Yes, we said more than $1.5 million, a bit more than this.
A bit more. The adjusted EBITDA is $1.9 million. Your question, Brian, is what is the difference in the next...
There was a similar ratio we should think about going forward of cash flow to adjusted EBITDA.
Shai, do you want to explain?
As we see it, there shouldn't be any huge differentiation going forward, at least for the foreseeable future between the EBITDA and the generation of cash from operating activities.
Right. All right. Thank you so much. Certainly, a 20% operating margin on a smaller business, although, it’s not even smaller, is much better than breakeven operating results. So congratulations.
Thank you very much, Brian. I appreciate it.
Thank you.
Our next question comes from Robert Smith from the Center Performance Investing. Please proceed.
Yes. Just a couple of more questions. First, do you feel that you have the financial resources to proceed without raising additional capital in the foreseeable future, say, in the next 12 months, 18 months?
Yes.
Okay. And secondly...
Just to add more comments, besides that maybe we will take a decision in the future to have special events like M&A or something like this. But for our current operations, our current cash in the bank, and of course, the fact that we are not burning money, the opposite is true; we are generating cash.
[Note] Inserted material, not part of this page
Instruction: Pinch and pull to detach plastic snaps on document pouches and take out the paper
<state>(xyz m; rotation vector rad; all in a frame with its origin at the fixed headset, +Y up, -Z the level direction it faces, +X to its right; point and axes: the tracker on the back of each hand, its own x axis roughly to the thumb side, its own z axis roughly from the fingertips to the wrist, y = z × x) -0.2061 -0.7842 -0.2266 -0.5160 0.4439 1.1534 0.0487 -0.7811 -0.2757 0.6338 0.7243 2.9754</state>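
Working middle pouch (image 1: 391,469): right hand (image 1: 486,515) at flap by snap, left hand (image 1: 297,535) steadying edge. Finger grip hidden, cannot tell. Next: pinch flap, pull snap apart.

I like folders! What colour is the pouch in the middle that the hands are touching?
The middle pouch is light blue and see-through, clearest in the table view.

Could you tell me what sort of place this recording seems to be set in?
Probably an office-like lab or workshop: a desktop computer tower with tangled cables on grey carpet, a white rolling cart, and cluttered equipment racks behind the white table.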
So we don't need to waste money.
Okay. And are you hiring people now?
Of course. All the time.
And how would you characterize the availability of talent out there?
In Israel?
Well, whoever is possibly to help you in growing the business.
I'm saying it proudly: Israel is full of talent, but it also has a lot of great companies. I can say — by the way, I didn't discuss this because it's not measurable, but I can say also proudly that due to the fact that — due to these numbers and the success of the company, employees want to work in a place that demonstrates success and like a winning place. We see a trend that a lot of CVs of employees are sending to us. A lot of employees want to work here. Sometimes we can even do hunting for talent from other companies. At this point in time, with the help of God, I will say this: we are an attractive place for employees. Of course, in Israel, the talent is a very expensive resource.
Are you impacted by what's happening in geopolitical and everything that's happening in the Middle East there?
Are you asking if we see any impact on our business?
Well, I mean through personnel.
Yeah, personnel. Yes, of course, we have some employees that are in the army now. Most of them are in the intelligence units, so they are sitting in front of computers, but they are still in the army. Our country is more important than everything, so we are supporting them. Our employees and I know that one of the targets of our enemies is to undermine our economy. Even if someone is not in the army now, we feel that our contribution and value to the country is to work harder to maintain the economy of this country and to show our enemies that nothing will break us. We are starting to succeed in recovering from this, and by the way, to do it even better because the motivation and spirit of everybody now in Israel is much higher than in regular days.
So best wishes for your future prosperity.
Thank you very much.
This concludes our question-and-answer session. I would like to turn the floor back over to Shachar Daniel for closing comments.
Thank you, operator. Thank you all for joining us today. Thank you for your continued support, and we look forward to continuing to provide positive updates on our future progress.
This concludes today's teleconference. You may disconnect your lines at this time. Thank you for your participation.